抗原が配列番号１の配列を有する、請求項１に記載のワクチン組成物。
ＲＢＤが二量体の形態である、請求項１又は２に記載のワクチン組成物。
二量体が、２つの遊離システイン（Ｃ５３８）間のジスルフィド架橋を介して形成されている、請求項３に記載のワクチン組成物。
アジュバントが、以下の群から選択される、請求項１に記載のワクチン組成物：
－水酸化アルミニウム、
－リン酸アルミニウム、及び
－リン酸カルシウム。
免疫増強成分として使用される髄膜炎菌（Ｎｅｉｓｓｅｒｉａｍｅｎｉｎｇｉｔｉｄｉｓ）Ｂ群の外膜小胞（ＯＭＶ）が、１５０～３００ｎｍの範囲の粒径を有する、請求項１に記載のワクチン組成物。
ＲＢＤの用量範囲が５～５０μｇである、請求項１に記載のワクチン組成物。
薬学的に適切な賦形剤をさらに含む、請求項１に記載のワクチン組成物。
以下の段階を含む、請求項６に記載のＯＭＶを得るための方法：
ａ）ＯＭＶを、医薬品グレードの水に撹拌により可溶化すること、及び
ｂ）ＯＭＶを１０℃未満の温度で超音波処理すること。
請求項１～８のいずれかに記載のワクチン組成物の、ＳＡＲＳ－ＣｏＶ－２ウイルスによる感染を予防するための使用。

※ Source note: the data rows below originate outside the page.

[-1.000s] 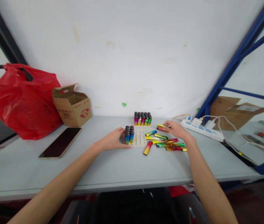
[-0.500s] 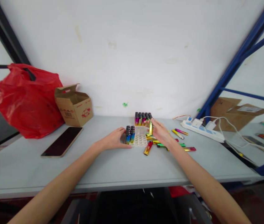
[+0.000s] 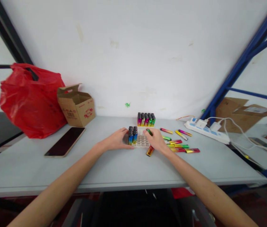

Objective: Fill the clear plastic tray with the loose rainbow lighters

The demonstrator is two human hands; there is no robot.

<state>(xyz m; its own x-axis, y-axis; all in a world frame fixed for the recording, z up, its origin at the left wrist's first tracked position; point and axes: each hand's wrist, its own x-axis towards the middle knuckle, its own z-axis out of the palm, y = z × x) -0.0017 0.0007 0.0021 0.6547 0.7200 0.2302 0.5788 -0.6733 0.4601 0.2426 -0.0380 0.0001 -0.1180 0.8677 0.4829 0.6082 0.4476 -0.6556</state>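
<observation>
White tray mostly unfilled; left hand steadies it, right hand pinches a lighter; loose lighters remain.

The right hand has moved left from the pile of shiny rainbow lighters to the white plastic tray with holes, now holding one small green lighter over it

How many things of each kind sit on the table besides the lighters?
Red plastic bag: 1
Cardboard box: 1
Phone: 1
Power strip: 1
White tray with lighter slots, between the left hand and right hand: 1
Total: 5
</observation>
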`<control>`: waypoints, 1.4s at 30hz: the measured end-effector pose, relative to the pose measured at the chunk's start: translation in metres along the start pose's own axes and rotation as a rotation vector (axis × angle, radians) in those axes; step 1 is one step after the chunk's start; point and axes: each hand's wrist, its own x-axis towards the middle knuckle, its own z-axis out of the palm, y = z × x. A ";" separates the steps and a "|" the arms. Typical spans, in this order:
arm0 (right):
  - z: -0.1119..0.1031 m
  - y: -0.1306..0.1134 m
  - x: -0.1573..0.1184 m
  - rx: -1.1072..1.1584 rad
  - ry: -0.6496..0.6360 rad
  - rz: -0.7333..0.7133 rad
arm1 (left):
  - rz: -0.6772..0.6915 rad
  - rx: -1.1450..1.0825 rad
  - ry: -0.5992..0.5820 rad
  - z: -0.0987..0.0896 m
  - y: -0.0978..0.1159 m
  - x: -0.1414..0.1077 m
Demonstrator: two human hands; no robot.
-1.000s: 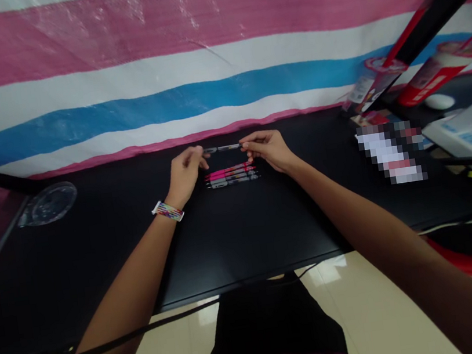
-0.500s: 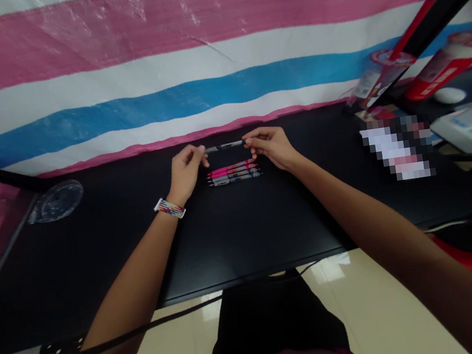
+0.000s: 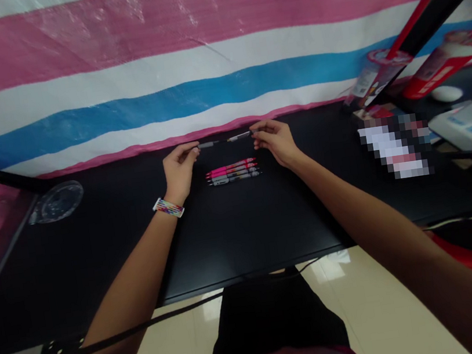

請求項１～８のいずれかに記載のワクチン組成物の、ＳＡＲＳ－ＣｏＶ－２ウイルスによる感染を予防するための使用であって、ウイルスに対する、誘発された特異的抗体が、免疫化の７日後に必要とされる、前記使用。
請求項１～８のいずれかに記載のワクチン組成物の、ＳＡＲＳ－ＣｏＶ－２ウイルスによる感染を予防するための使用であって、２回の用量の投与後に、ウイルスに対する中和抗体応答及びＴｈ－１パターン細胞応答が必要とされる、前記使用。
請求項１～８のいずれかに記載のワクチン組成物の、ＳＡＲＳ－ＣｏＶ－２ウイルスに対する抗体応答を誘導するための使用であって、筋肉内経路による、５～５０μｇの用量範囲のＲＢＤ及び１０～１００μｇの用量範囲の髄膜炎菌（Ｎ．ｍｅｎｉｎｇｉｔｉｄｉｓ）ＯＭＶの、１～３回の用量の免疫化スケジュールにおける、前記使用。